=== REQUIRED WORK ===
Transcribe nothing except the lines below that run from the one with "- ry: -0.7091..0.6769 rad" to the one with "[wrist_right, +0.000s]", ends included, and do not copy any picture.

=== COLLECTED MATERIAL ===
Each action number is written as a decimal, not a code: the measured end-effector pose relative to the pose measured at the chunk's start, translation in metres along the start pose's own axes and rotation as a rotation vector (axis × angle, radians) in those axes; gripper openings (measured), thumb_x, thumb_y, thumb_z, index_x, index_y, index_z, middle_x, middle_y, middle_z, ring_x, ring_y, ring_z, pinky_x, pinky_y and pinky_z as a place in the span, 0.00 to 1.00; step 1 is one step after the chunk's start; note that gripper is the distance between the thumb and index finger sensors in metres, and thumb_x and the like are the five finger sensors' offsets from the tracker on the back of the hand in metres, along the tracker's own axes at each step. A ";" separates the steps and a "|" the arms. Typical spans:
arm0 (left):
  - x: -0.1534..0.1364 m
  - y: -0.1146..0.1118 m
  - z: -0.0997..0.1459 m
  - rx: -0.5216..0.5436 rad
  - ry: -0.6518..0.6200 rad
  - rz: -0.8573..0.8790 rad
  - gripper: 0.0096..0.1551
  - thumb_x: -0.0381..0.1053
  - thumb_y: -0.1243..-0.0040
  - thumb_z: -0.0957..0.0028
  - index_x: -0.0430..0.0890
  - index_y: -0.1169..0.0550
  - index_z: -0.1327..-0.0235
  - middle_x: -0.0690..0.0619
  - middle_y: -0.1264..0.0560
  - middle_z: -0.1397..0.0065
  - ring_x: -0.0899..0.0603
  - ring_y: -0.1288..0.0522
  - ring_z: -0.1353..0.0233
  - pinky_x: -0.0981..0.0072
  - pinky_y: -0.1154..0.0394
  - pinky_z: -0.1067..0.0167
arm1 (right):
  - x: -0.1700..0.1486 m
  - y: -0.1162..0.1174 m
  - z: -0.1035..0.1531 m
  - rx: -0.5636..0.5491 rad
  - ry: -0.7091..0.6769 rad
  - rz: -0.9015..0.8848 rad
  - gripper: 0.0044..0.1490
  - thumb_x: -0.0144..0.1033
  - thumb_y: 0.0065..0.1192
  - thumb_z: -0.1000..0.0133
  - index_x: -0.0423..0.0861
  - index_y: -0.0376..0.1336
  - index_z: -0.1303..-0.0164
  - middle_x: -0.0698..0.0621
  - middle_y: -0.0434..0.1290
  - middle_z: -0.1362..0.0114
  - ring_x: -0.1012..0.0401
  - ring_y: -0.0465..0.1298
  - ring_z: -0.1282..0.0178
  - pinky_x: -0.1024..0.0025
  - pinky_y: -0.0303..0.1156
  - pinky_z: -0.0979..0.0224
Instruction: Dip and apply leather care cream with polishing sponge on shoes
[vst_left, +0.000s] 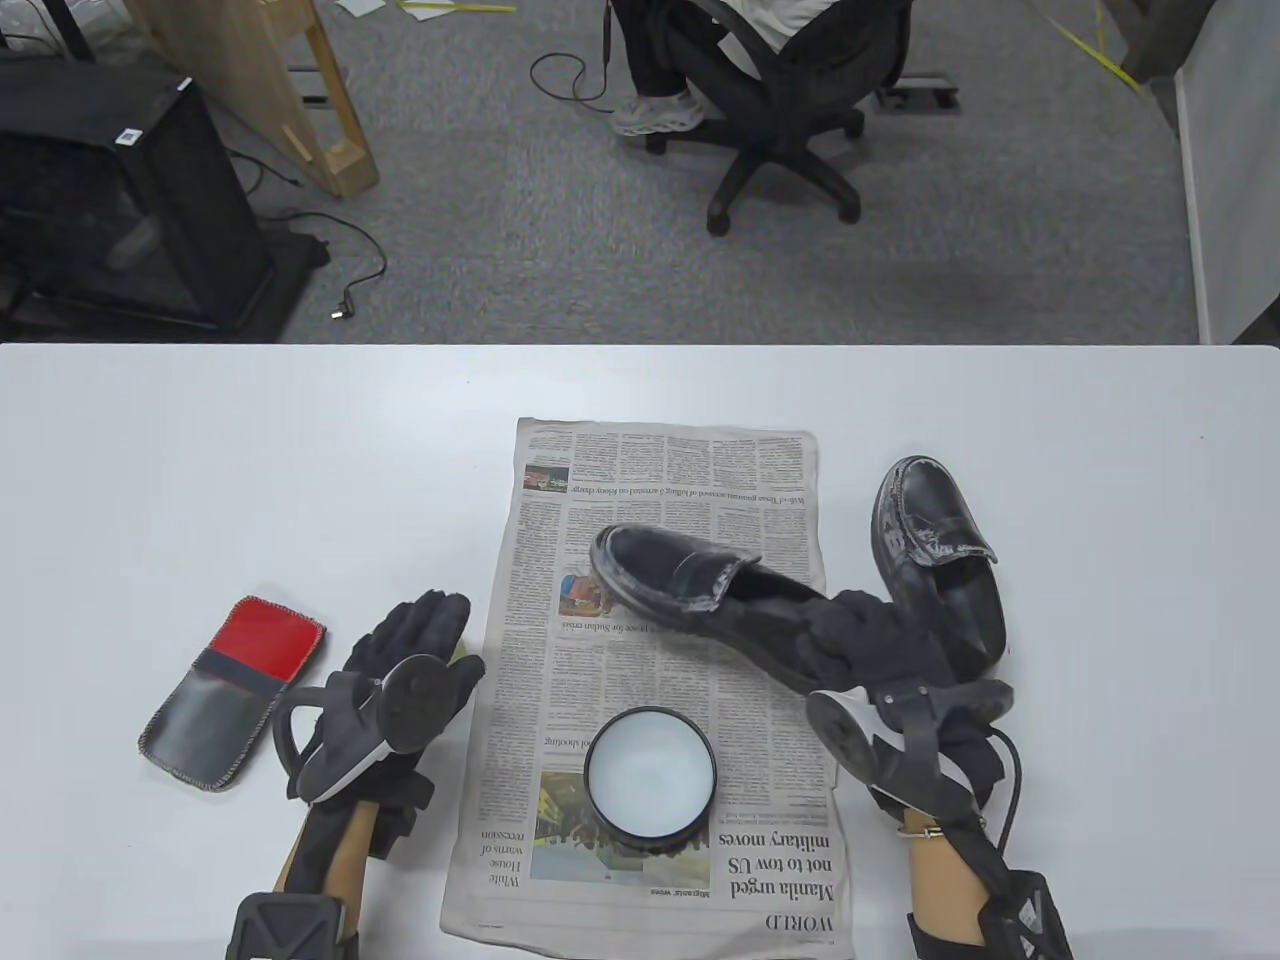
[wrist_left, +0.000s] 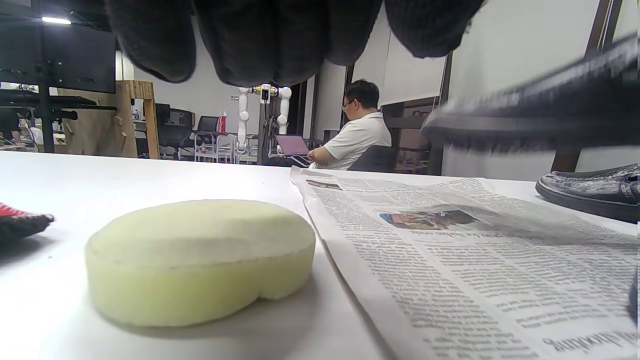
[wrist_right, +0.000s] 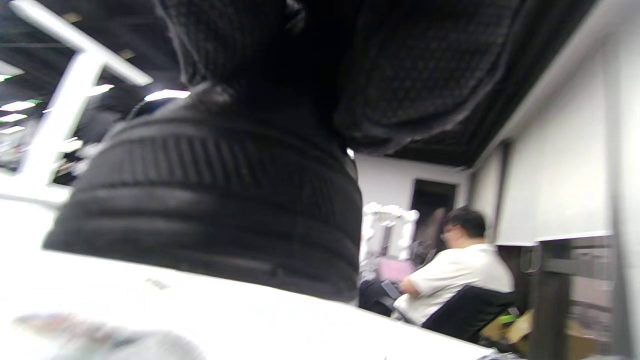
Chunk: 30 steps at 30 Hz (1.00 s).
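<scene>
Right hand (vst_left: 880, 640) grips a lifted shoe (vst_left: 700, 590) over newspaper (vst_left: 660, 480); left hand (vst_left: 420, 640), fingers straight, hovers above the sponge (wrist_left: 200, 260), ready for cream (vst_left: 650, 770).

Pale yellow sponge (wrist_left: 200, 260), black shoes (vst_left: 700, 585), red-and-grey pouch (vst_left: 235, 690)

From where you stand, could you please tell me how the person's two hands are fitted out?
Both the left hand and right hand wear black knitted sensor gloves, each with a black-and-white disc-headed tracker strapped on its back. Black strapped cuffs sit on both forearms. A black cable loops beside the right wrist.
</scene>
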<state>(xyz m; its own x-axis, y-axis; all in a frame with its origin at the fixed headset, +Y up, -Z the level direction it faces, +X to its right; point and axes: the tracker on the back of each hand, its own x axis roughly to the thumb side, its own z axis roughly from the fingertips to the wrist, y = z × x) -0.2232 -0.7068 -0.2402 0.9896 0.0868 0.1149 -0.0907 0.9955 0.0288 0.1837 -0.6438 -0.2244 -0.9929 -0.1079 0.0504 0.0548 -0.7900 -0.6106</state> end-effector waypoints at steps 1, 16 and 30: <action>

=== YOUR RESPONSE ===
  - ry: -0.7091..0.6769 rad
  - rz: -0.9015..0.8848 rad
  - gripper: 0.0044..0.1490
  - thumb_x: -0.0144..0.1033
  - thumb_y: 0.0065..0.1192
  - thumb_z: -0.1000..0.0133
  - index_x: -0.0423..0.0861
  - index_y: -0.0376..0.1336
  - index_z: -0.1303..-0.0164
  - middle_x: -0.0698..0.0621
  - middle_y: -0.0434..0.1290
  - middle_z: -0.1362..0.0114
  - ring_x: -0.1012..0.0401
  - ring_y: -0.0465..0.1298
  - ring_z: -0.1282..0.0178
  - pinky_x: -0.1024..0.0025
  - pinky_y: -0.0303..0.1156
  - pinky_z: -0.0979..0.0224
Instruction: Dip and apply leather care cream with polishing sponge on shoes
[vst_left, +0.000s] 
[wrist_left, +0.000s] 
[wrist_right, +0.000s] 

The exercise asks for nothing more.